Henry Ford Hospital, 2799 West Grand Blvd (K-2 Cath Lab), Detroit, MI 48202 USA.
J Invasive Cardiol. 2021 Sep;33(9):E670-E676. doi: 10.25270/jic/20.00665.
We sought to examine the procedural and clinical outcomes of patients who underwent chronic total occlusion (CTO) percutaneous coronary intervention (PCI) in the setting of acute myocardial infarction (AMI).
We assessed the clinical and procedural characteristics, technical success, procedural success, and in-hospital outcomes of 2314 patients who underwent CTO-PCI at 20 experienced centers between 2012 and 2017, classified according to whether or not they presented with AMI.

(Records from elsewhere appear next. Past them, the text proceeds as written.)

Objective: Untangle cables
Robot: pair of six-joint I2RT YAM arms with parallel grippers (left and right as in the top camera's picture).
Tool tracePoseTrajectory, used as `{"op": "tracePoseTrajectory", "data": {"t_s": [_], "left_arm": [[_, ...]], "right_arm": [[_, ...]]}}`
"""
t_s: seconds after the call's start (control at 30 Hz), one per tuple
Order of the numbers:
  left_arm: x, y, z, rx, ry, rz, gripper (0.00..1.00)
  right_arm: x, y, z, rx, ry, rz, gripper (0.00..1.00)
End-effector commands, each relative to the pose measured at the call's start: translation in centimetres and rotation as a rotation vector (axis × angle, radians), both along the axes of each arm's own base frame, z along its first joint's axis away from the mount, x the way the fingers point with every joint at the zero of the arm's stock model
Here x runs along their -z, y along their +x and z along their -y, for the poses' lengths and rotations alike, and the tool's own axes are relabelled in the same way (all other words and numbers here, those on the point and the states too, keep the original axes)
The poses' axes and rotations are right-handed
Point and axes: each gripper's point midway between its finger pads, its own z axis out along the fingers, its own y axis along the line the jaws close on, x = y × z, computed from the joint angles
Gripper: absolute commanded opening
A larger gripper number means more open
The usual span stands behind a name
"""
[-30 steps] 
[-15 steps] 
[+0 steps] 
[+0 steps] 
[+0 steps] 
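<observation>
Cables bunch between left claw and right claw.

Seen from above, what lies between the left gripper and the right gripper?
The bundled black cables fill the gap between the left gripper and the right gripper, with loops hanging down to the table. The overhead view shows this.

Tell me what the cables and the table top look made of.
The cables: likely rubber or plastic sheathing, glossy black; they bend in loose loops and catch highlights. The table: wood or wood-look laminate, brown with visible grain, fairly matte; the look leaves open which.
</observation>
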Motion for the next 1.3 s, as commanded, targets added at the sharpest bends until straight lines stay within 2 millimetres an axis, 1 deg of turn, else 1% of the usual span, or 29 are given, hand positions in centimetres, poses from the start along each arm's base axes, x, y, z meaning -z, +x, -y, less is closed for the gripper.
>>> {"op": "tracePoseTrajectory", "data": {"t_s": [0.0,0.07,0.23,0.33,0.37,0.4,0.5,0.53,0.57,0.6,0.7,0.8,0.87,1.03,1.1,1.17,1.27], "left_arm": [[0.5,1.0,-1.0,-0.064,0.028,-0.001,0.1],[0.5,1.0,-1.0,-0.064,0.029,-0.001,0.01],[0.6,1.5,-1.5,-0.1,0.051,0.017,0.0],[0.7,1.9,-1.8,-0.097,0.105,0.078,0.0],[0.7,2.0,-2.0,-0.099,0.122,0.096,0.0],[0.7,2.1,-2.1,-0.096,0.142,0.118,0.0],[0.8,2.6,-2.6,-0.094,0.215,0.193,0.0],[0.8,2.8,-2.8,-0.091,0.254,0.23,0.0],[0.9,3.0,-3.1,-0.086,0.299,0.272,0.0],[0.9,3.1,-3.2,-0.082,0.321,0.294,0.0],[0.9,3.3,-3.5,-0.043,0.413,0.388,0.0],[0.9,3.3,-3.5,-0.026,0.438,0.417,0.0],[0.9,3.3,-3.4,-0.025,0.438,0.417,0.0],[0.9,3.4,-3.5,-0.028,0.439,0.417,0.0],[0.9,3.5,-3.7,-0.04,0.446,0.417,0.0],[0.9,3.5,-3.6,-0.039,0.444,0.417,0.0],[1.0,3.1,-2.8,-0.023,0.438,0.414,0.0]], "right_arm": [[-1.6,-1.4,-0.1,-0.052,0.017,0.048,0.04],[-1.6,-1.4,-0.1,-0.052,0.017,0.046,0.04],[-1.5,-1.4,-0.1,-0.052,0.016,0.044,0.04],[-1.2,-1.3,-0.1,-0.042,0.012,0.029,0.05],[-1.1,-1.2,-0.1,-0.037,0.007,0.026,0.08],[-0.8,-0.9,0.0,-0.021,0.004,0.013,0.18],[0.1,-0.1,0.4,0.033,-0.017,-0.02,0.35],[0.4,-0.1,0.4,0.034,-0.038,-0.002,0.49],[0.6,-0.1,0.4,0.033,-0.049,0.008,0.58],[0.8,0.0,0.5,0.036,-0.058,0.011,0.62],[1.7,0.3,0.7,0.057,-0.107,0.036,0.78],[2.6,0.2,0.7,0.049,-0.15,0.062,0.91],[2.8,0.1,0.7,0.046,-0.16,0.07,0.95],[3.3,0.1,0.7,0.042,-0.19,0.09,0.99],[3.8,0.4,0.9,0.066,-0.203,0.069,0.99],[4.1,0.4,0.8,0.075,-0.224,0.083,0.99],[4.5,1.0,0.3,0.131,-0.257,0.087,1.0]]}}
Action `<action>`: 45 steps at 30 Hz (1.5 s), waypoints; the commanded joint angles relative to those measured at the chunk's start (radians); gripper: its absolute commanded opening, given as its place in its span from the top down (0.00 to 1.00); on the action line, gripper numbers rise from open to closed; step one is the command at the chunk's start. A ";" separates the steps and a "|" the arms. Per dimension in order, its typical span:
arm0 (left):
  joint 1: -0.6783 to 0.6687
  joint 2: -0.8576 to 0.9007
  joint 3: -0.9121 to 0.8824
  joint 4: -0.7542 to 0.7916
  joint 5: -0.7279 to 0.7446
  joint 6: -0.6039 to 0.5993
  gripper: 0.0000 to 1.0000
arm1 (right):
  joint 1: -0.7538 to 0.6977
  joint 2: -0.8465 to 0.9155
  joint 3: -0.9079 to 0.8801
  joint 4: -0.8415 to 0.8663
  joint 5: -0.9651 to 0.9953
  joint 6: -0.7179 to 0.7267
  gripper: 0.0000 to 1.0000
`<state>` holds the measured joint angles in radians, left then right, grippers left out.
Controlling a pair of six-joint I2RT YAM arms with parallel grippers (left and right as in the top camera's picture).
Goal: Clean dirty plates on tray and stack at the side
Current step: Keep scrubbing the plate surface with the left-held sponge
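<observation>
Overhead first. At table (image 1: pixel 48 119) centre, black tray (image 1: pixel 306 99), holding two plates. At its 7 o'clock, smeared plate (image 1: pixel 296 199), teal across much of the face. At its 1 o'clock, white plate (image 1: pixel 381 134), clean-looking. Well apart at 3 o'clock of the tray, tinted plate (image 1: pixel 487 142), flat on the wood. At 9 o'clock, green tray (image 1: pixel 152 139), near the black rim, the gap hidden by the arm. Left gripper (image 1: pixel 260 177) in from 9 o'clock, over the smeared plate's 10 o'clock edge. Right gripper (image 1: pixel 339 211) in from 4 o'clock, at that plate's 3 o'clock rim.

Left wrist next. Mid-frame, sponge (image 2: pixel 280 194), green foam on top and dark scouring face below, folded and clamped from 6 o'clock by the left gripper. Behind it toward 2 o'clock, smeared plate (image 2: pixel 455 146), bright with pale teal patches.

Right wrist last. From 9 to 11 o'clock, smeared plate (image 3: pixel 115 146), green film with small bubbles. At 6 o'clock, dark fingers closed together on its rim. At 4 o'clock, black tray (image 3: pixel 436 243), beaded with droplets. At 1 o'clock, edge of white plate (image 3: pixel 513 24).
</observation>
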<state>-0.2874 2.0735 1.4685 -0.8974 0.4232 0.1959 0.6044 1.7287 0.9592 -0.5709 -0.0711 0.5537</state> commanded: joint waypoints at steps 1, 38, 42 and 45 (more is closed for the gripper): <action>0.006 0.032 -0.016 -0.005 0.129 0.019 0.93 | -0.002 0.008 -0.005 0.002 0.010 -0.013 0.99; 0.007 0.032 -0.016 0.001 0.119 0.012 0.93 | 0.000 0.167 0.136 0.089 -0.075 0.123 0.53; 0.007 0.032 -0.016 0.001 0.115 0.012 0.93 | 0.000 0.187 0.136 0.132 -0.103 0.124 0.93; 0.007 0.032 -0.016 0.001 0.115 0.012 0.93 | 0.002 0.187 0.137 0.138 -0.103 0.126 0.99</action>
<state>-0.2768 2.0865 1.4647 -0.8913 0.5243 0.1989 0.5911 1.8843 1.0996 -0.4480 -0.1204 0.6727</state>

Mean patient age was 65 ± 10 years, 85% were men, and 154 (6.7%) presented with AMI (5.5% with non-ST segment elevation myocardial infarction, 1.1% with ST-segment elevation myocardial infarction). Compared with non-AMI patients who underwent CTO-PCI, AMI patients had higher prevalence of diabetes (56% vs 42%; P<.01) and lower median left ventricular ejection fraction (48% vs 54%; P<.001). The CTO angiographic characteristics were similar between the 2 groups. Compared with non-AMI patients undergoing CTO-PCI, AMI patients had more frequent use of antegrade wire escalation (86.0% vs 78.9%; P=.03) and more frequent use of hemodynamic support devices (16.2% vs 3.4%; P<.01), and were more likely to have a non-CTO lesion treated (34.0% vs 26.6%; P=.03). AMI and non-AMI patients had similar technical success (90% vs 87%; P=.26), procedural success (88% vs 85%; P=.38), and incidence of in-hospital MACE (2.6% vs 2.5%; P=.94).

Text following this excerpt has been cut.